▼

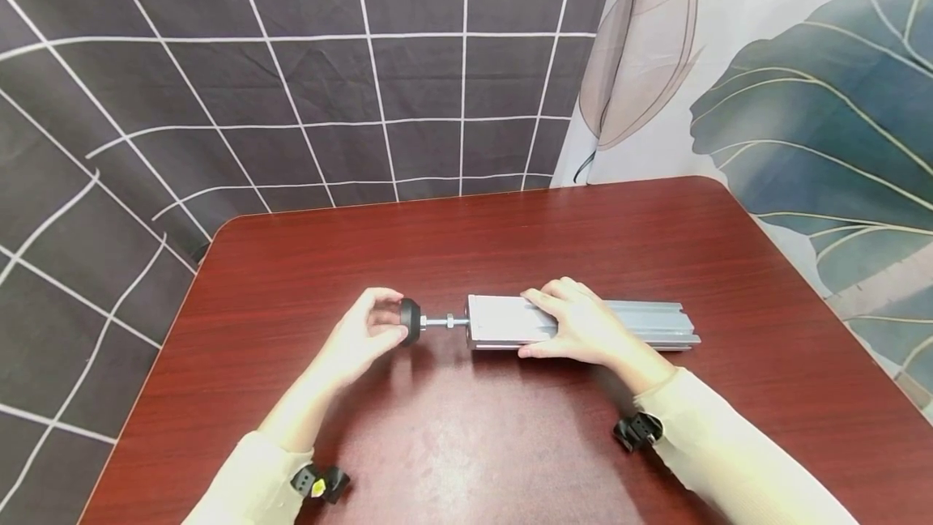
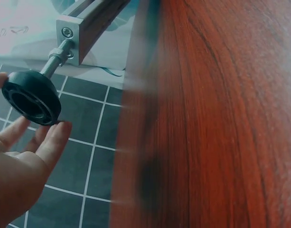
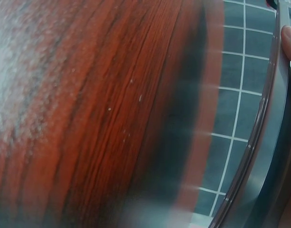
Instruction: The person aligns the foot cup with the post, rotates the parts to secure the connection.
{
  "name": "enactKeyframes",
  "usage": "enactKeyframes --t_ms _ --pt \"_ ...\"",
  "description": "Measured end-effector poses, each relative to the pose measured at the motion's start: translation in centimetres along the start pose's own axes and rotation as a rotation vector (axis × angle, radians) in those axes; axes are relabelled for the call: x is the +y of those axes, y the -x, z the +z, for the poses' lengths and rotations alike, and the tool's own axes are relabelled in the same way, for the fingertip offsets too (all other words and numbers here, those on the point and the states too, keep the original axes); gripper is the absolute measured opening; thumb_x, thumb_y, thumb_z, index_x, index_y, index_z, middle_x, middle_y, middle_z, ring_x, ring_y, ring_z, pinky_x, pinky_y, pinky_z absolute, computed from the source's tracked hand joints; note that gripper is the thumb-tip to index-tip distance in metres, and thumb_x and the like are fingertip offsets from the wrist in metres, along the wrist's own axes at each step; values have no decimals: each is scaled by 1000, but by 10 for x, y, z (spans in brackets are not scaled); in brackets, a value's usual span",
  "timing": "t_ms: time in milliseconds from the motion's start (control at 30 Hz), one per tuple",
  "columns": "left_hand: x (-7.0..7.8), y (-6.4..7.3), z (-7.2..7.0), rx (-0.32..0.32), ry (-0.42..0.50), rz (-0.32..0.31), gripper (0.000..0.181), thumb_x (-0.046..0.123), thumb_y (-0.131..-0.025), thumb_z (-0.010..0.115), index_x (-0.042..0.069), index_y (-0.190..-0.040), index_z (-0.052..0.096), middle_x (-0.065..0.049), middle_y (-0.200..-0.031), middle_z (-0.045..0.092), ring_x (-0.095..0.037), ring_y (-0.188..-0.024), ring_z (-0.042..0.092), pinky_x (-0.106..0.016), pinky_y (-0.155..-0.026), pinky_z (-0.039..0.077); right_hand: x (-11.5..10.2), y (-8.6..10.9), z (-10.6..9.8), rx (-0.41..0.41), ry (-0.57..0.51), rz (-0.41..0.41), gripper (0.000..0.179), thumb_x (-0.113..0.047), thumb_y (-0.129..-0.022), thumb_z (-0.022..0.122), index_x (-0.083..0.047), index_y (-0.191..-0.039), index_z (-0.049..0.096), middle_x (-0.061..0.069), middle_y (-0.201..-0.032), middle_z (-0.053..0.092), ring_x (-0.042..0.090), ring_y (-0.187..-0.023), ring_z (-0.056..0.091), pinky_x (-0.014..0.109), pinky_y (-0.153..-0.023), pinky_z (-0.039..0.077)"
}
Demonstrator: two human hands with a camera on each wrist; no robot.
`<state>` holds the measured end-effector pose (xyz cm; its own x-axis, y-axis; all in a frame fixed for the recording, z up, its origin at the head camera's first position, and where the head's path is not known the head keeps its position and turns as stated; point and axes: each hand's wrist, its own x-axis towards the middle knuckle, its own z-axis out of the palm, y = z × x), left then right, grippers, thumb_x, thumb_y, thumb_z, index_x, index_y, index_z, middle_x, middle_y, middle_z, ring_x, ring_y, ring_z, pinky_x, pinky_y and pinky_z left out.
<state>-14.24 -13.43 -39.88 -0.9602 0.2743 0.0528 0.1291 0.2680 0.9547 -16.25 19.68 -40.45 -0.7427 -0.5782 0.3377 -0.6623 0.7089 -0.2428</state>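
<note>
A silver aluminium profile (image 1: 652, 316) lies crosswise in the head view, and my right hand (image 1: 576, 326) grips it from above, thumb on the near side. From its left end plate (image 2: 75, 47) a threaded stud (image 1: 440, 322) with a nut sticks out. The stud ends in a round black levelling foot (image 1: 411, 322). My left hand (image 1: 362, 339) holds this foot by its rim between thumb and fingers. Seen from the left wrist, the foot's hollow underside faces the camera. In the right wrist view only the thumb (image 3: 289, 42) and the profile's long side (image 3: 266, 161) show.
Both hands work over a reddish-brown wooden table (image 1: 466, 436). Behind it hangs a dark grey cloth (image 1: 415, 79) with white grid lines. A leaf-patterned curtain (image 1: 802, 112) hangs at the right. Each wrist carries a small black camera (image 1: 637, 431).
</note>
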Motion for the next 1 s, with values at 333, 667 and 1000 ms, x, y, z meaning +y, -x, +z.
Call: enactKeyframes --t_ms 333,667,1000 --pt "3 4 0 -28 9 116 58 -9 -77 67 -1 -126 36 -21 -123 49 -35 -111 55 -40 -94 46 -1 1 -1 0 3 6 76 -57 -60 77 -8 -117 63 4 -96 58 23 -89 53 42 -79 43" --pt "4 1 2 -11 66 -73 32 12 -95 52 -4 -121 44 -24 -104 55 -22 -74 60 -34 -67 56 -2 1 -1 11 1 -4 77 -58 -60 77 -8 -117 63 4 -96 58 23 -89 53 42 -79 43" --pt "2 5 -2 -88 -24 85 53 -10 -77 63 3 -124 41 -18 -113 53 -30 -97 60 -29 -82 52 -3 2 -1 -21 4 19 76 -58 -61 76 -10 -118 63 3 -95 57 22 -88 52 41 -78 44"
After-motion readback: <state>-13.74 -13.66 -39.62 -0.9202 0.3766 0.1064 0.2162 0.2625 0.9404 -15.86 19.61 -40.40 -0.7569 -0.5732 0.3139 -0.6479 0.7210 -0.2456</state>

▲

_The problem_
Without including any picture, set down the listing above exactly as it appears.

_Result of the task_
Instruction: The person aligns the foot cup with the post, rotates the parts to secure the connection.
{
  "name": "enactKeyframes",
  "usage": "enactKeyframes --t_ms _ --pt \"_ ...\"",
  "description": "Measured end-effector poses, each relative to the pose measured at the motion's start: translation in centimetres along the start pose's own axes and rotation as a rotation vector (axis × angle, radians) in those axes; axes are relabelled for the call: x is the +y of those axes, y the -x, z the +z, for the poses' lengths and rotations alike, and the tool's own axes are relabelled in the same way, for the fingertip offsets too (all other words and numbers here, those on the point and the states too, keep the original axes); gripper is the absolute measured opening; thumb_x, thumb_y, thumb_z, index_x, index_y, index_z, middle_x, middle_y, middle_z, ring_x, ring_y, ring_z, pinky_x, pinky_y, pinky_z absolute, computed from the source's tracked hand joints; note that gripper is the thumb-tip to index-tip distance in metres, and thumb_x and the like are fingertip offsets from the wrist in metres, along the wrist's own axes at each step; values have no decimals: each is scaled by 1000, but by 10 for x, y, z (spans in brackets are not scaled); in brackets, a value's usual span",
  "timing": "t_ms: time in milliseconds from the motion's start (control at 30 Hz), one per tuple",
  "columns": "left_hand: x (-7.0..7.8), y (-6.4..7.3), z (-7.2..7.0), rx (-0.32..0.32), ry (-0.42..0.50), rz (-0.32..0.31), gripper (0.000..0.181), thumb_x (-0.046..0.123), thumb_y (-0.131..-0.025), thumb_z (-0.010..0.115), index_x (-0.042..0.069), index_y (-0.190..-0.040), index_z (-0.052..0.096), middle_x (-0.065..0.049), middle_y (-0.200..-0.031), middle_z (-0.045..0.092), ring_x (-0.095..0.037), ring_y (-0.188..-0.024), ring_z (-0.042..0.092), pinky_x (-0.106..0.016), pinky_y (-0.155..-0.026), pinky_z (-0.039..0.077); right_hand: x (-11.5..10.2), y (-8.6..10.9), z (-10.6..9.8), rx (-0.41..0.41), ry (-0.57..0.51), rz (-0.41..0.41), gripper (0.000..0.179), thumb_x (-0.113..0.047), thumb_y (-0.129..-0.022), thumb_z (-0.022..0.122), index_x (-0.083..0.047), index_y (-0.191..-0.039), index_z (-0.049..0.096), middle_x (-0.061..0.069), middle_y (-0.201..-0.032), middle_z (-0.053..0.092), ring_x (-0.042..0.090), ring_y (-0.187..-0.023), ring_z (-0.056..0.091), pinky_x (-0.014..0.109), pinky_y (-0.153..-0.023), pinky_z (-0.039..0.077)"
}
Demonstrator: two human hands with a camera on each wrist; no robot.
`<state>` holds the measured end-effector pose (xyz cm; its own x-axis, y-axis; all in a frame fixed for the recording, z up, its origin at the head camera's first position, and where the head's path is not known the head keeps its position and turns as stated; point and axes: each hand's wrist, its own x-axis towards the middle knuckle, its own z-axis out of the palm, y = z × x), left then right, grippers, thumb_x, thumb_y, thumb_z, index_x, index_y, index_z, middle_x, middle_y, middle_z, ring_x, ring_y, ring_z, pinky_x, pinky_y and pinky_z left out.
<state>-14.24 -13.43 -39.88 -0.9602 0.2743 0.0528 0.1291 0.2680 0.9547 -16.25 19.68 -40.45 -0.7427 -0.5782 0.3377 -0.6623 0.7089 -0.2428</state>
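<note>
A silver aluminium profile (image 1: 652, 316) lies crosswise in the head view, and my right hand (image 1: 576, 326) grips it from above, thumb on the near side. From its left end plate (image 2: 75, 47) a threaded stud (image 1: 440, 322) with a nut sticks out. The stud ends in a round black levelling foot (image 1: 411, 322). My left hand (image 1: 362, 339) holds this foot by its rim between thumb and fingers. Seen from the left wrist, the foot's hollow underside faces the camera. In the right wrist view only the thumb (image 3: 289, 42) and the profile's long side (image 3: 266, 161) show.
Both hands work over a reddish-brown wooden table (image 1: 466, 436). Behind it hangs a dark grey cloth (image 1: 415, 79) with white grid lines. A leaf-patterned curtain (image 1: 802, 112) hangs at the right. Each wrist carries a small black camera (image 1: 637, 431).
</note>
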Motion for the next 1 s, with values at 333, 667 and 1000 ms, x, y, z meaning +y, -x, +z.
Call: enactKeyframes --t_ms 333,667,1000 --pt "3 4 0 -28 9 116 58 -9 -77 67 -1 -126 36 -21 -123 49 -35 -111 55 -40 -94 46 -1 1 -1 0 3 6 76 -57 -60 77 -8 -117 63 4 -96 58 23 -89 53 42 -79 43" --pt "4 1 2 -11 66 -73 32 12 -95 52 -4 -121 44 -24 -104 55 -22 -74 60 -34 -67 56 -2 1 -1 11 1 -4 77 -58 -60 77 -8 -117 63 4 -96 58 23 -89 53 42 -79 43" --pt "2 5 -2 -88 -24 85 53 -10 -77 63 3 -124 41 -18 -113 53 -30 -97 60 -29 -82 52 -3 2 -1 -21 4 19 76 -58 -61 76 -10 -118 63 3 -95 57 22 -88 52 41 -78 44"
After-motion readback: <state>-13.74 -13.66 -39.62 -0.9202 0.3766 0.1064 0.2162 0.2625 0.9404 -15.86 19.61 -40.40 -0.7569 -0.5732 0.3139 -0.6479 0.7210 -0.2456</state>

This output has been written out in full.